### AIM OF THE TASK
Your answer must hold only the lines below from the line containing "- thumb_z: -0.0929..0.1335" through the line containing "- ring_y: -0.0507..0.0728", each reproduced exactly.
[ENTRIES SHOWN Boundary: Start]
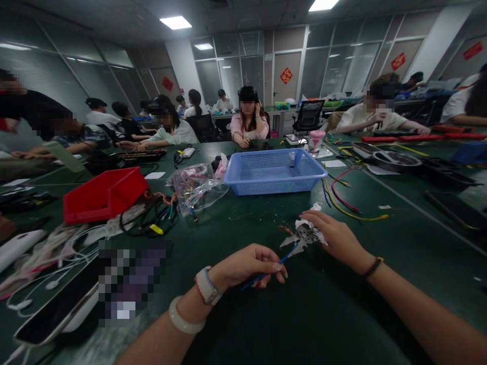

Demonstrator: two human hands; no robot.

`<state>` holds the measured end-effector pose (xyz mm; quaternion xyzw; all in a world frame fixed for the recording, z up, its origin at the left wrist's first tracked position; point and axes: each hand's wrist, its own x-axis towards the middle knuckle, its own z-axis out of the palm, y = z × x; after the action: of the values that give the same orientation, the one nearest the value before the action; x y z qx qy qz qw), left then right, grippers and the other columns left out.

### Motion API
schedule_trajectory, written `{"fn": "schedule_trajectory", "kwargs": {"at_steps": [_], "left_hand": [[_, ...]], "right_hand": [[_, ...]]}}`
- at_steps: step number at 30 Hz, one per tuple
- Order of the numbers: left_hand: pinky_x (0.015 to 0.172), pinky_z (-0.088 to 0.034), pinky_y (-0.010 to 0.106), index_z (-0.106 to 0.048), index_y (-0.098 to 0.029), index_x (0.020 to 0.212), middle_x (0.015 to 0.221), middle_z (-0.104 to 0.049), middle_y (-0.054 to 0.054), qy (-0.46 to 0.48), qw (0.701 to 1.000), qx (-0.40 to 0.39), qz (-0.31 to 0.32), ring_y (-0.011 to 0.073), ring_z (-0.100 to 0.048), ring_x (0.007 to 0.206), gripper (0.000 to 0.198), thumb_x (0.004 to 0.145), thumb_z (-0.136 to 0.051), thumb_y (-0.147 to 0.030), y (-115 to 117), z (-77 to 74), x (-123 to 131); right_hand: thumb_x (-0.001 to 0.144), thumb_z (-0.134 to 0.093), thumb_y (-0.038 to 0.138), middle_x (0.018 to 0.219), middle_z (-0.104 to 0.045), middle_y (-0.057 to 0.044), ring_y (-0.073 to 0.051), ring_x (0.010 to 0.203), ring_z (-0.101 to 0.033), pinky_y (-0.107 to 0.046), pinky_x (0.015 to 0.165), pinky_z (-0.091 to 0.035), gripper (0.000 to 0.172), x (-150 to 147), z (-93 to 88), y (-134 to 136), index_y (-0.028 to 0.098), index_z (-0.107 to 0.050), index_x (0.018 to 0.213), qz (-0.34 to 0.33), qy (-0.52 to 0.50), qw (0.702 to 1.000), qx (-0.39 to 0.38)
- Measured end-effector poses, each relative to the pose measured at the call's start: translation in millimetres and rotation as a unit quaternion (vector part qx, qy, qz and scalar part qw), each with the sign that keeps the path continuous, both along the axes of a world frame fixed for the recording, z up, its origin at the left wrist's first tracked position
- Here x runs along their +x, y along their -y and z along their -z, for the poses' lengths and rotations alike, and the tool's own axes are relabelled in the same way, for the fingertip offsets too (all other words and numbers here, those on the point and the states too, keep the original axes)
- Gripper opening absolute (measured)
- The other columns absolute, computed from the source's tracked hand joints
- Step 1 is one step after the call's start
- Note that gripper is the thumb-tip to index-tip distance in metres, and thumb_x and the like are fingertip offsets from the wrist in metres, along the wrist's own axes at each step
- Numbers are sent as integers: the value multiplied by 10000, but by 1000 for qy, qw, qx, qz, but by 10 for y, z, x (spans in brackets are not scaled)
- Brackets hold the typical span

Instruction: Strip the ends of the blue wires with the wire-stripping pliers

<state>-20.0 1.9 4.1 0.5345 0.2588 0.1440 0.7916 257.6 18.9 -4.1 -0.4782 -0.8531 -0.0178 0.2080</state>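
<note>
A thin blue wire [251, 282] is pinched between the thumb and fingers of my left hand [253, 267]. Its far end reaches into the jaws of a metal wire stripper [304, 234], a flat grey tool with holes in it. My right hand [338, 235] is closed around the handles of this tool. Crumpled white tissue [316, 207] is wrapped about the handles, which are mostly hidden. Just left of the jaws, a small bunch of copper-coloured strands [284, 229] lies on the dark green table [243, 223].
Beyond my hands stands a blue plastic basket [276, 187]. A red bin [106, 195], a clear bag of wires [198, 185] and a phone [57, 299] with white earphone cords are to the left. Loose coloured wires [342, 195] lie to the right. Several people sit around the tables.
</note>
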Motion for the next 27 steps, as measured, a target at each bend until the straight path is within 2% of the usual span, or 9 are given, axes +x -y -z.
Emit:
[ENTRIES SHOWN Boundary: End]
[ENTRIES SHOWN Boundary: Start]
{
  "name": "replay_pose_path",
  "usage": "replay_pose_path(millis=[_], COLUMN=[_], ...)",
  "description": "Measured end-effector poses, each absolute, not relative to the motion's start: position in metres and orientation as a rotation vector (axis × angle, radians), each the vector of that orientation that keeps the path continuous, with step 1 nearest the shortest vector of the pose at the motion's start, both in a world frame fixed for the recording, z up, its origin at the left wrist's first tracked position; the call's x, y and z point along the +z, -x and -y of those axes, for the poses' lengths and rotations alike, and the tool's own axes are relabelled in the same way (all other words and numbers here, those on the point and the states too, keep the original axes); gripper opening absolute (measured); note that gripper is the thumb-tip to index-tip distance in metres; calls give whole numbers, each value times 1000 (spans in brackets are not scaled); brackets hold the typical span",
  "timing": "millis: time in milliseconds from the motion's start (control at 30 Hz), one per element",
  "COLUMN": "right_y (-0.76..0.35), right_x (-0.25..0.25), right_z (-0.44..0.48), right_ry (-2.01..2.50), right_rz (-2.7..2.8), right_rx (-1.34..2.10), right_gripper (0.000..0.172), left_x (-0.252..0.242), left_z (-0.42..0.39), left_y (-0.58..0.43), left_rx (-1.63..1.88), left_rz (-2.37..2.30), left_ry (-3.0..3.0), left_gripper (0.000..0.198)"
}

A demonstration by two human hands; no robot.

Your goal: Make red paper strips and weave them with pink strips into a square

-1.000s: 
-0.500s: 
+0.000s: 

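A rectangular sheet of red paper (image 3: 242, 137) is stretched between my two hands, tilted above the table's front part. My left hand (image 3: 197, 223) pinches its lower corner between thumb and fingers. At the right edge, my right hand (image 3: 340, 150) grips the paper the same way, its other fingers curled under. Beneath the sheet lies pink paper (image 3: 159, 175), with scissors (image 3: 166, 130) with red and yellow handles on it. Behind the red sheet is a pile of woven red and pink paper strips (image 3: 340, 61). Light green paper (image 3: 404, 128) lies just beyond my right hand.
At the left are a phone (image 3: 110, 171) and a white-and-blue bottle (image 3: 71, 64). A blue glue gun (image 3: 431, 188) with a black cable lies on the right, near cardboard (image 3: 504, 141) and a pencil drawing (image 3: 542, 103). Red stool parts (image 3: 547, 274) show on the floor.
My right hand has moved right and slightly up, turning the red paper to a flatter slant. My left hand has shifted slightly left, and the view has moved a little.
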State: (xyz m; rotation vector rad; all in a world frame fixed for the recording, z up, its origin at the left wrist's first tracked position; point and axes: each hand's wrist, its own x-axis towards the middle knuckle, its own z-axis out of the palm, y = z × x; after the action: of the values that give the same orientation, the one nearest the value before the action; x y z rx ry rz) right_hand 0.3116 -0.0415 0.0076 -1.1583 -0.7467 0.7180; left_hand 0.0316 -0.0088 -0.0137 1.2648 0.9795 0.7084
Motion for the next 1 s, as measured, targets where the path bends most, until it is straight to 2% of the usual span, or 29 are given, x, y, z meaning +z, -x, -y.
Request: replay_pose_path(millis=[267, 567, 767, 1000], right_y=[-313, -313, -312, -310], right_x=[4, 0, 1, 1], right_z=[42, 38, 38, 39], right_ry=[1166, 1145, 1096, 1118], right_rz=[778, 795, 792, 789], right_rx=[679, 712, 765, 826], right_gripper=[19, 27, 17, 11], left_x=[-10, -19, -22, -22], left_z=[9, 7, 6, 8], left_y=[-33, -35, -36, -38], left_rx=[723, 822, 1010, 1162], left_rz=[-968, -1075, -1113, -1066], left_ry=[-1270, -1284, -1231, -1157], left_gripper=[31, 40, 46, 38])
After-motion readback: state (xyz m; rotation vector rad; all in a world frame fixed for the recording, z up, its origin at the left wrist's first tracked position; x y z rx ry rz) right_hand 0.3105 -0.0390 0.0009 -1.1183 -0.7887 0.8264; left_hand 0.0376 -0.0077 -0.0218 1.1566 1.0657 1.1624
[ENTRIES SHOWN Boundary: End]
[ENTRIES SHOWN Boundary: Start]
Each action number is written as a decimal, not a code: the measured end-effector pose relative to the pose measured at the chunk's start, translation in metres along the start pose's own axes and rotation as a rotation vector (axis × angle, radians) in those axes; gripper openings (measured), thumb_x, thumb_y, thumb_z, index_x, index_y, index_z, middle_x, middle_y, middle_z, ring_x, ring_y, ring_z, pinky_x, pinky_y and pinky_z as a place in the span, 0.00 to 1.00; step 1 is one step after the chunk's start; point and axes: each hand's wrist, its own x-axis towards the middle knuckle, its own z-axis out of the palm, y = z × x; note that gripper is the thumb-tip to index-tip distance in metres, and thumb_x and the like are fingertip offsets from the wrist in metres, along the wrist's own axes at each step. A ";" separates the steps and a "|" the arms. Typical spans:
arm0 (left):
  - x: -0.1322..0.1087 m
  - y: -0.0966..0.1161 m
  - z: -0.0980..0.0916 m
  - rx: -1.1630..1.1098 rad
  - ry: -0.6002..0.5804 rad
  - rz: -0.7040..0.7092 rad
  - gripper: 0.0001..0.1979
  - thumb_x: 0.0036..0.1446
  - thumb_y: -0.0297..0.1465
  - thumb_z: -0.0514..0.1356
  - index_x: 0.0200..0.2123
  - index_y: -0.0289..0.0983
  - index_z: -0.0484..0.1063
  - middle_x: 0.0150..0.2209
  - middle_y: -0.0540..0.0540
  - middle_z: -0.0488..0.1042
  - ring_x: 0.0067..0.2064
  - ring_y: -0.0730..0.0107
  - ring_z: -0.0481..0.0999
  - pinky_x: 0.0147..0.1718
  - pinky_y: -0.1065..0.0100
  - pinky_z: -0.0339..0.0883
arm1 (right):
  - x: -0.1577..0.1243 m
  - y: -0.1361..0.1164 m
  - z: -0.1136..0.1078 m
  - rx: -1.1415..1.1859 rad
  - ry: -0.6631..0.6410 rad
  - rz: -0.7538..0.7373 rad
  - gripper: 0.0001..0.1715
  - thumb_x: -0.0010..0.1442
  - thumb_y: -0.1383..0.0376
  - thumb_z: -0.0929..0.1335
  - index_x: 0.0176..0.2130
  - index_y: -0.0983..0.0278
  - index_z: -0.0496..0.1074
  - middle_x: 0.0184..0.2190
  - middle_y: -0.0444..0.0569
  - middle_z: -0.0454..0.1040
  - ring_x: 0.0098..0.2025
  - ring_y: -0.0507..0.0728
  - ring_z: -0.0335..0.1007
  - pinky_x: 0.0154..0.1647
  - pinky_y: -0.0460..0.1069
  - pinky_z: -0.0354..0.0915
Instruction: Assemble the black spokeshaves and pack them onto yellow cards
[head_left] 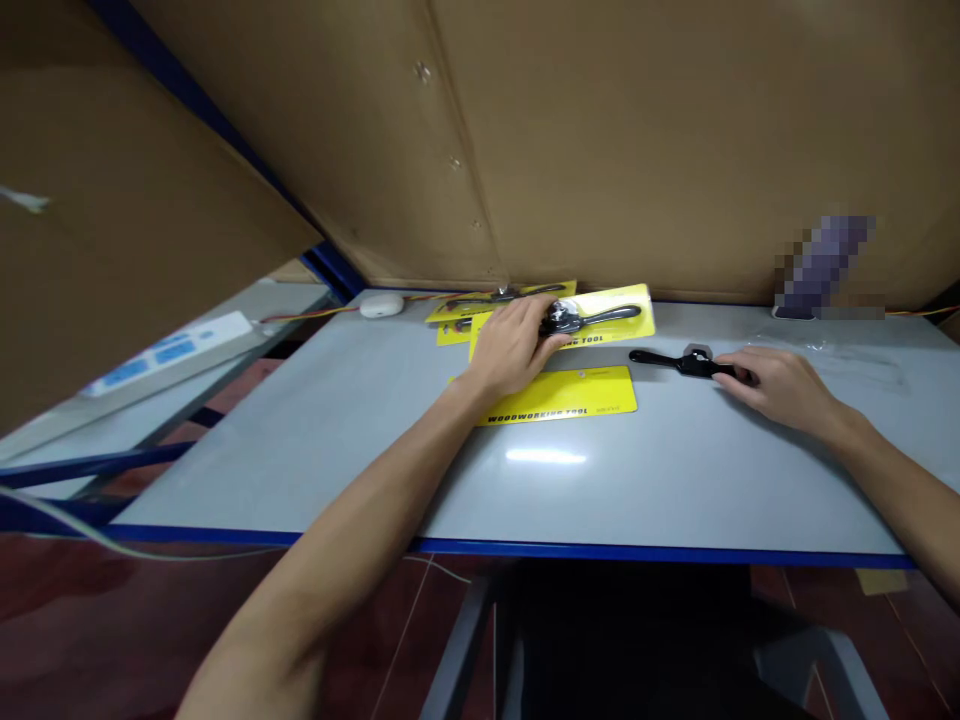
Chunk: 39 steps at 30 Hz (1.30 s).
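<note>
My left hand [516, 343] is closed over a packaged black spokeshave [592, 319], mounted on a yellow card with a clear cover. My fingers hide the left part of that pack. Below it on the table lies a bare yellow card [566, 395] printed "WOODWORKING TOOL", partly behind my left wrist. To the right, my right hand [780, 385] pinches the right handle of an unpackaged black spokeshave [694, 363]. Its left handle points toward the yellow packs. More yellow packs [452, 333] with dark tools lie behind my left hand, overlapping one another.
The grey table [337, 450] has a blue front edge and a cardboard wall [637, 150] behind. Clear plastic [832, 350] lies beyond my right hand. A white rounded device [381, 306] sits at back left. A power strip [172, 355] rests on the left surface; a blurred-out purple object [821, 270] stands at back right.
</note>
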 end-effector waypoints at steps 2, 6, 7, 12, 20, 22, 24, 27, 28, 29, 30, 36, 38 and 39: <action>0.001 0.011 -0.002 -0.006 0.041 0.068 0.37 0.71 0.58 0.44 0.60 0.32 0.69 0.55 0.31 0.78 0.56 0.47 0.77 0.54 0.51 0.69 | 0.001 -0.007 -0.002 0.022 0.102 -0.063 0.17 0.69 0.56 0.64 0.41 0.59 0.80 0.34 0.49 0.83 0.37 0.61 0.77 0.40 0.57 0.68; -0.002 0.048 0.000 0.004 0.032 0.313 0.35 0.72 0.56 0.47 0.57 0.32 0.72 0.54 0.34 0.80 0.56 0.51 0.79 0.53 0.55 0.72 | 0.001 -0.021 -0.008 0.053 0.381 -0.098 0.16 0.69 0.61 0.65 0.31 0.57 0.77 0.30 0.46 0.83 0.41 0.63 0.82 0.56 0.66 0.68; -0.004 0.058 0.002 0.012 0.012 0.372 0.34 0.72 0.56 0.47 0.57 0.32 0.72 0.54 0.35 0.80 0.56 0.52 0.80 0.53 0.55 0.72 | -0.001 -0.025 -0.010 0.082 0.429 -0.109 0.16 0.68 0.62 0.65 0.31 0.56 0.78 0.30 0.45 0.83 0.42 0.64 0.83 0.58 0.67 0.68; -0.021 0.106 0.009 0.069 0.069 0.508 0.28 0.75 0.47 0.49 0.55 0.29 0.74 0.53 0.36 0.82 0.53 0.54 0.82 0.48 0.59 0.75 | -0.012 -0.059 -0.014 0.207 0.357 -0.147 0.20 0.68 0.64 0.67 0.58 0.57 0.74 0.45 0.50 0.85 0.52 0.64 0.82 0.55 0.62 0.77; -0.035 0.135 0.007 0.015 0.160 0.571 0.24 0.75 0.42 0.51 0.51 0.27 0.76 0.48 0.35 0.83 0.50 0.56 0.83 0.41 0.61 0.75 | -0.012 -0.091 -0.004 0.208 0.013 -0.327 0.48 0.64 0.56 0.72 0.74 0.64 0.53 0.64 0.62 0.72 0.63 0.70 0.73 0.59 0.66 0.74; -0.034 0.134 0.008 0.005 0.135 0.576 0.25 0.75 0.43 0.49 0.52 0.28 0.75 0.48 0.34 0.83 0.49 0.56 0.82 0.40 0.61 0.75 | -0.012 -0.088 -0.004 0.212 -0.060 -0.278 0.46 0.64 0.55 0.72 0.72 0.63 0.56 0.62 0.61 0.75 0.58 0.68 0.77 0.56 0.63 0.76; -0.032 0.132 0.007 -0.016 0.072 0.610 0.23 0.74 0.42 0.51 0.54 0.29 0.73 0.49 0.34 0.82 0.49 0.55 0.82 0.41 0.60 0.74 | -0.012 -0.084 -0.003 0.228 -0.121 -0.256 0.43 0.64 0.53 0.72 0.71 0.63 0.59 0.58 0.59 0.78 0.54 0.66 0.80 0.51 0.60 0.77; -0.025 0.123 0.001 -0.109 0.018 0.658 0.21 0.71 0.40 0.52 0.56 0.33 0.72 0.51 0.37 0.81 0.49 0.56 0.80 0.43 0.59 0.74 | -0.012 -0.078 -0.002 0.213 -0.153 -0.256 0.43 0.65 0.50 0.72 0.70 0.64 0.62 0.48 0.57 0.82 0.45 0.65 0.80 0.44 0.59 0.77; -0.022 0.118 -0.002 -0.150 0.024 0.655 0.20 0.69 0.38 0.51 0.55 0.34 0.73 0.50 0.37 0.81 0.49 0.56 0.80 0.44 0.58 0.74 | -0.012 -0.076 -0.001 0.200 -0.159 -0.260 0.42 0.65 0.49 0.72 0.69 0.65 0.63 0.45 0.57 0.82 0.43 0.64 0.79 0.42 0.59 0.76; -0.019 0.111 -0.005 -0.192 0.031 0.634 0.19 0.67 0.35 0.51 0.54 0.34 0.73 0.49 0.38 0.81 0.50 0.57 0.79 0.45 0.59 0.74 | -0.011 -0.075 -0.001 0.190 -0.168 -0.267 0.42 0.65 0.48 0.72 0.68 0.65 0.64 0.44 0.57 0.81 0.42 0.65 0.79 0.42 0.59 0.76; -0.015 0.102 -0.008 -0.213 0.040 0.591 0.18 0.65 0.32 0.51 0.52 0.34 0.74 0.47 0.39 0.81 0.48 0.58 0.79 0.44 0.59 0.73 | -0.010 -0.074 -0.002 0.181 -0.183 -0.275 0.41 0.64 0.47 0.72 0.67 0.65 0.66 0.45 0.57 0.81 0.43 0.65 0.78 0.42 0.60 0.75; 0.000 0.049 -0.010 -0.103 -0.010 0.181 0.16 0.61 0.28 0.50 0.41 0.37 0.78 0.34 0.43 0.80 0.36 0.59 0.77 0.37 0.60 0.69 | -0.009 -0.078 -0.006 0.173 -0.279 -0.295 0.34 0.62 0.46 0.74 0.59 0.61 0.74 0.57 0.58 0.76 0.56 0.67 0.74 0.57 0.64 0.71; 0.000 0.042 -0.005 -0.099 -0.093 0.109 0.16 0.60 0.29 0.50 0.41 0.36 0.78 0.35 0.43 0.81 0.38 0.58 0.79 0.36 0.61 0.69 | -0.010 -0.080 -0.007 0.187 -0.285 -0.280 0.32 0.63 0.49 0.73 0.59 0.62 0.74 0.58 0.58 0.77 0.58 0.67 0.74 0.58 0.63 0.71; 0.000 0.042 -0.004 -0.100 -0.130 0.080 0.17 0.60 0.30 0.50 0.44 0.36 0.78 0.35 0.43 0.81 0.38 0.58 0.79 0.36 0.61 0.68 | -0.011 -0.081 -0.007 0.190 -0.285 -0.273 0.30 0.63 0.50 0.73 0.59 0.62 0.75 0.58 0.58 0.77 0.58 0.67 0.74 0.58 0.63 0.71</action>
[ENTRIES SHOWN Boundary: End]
### REPLY
  - thumb_z: -0.0929..0.1335
  - index_x: 0.0176..0.2130
  - index_y: -0.0983..0.0278
  - index_z: -0.0496..0.1074
  - middle_x: 0.0184..0.2190
  - middle_y: -0.0444..0.0569
  - middle_z: -0.0454..0.1040
  - ring_x: 0.0098..0.2025
  - ring_y: -0.0507..0.0728

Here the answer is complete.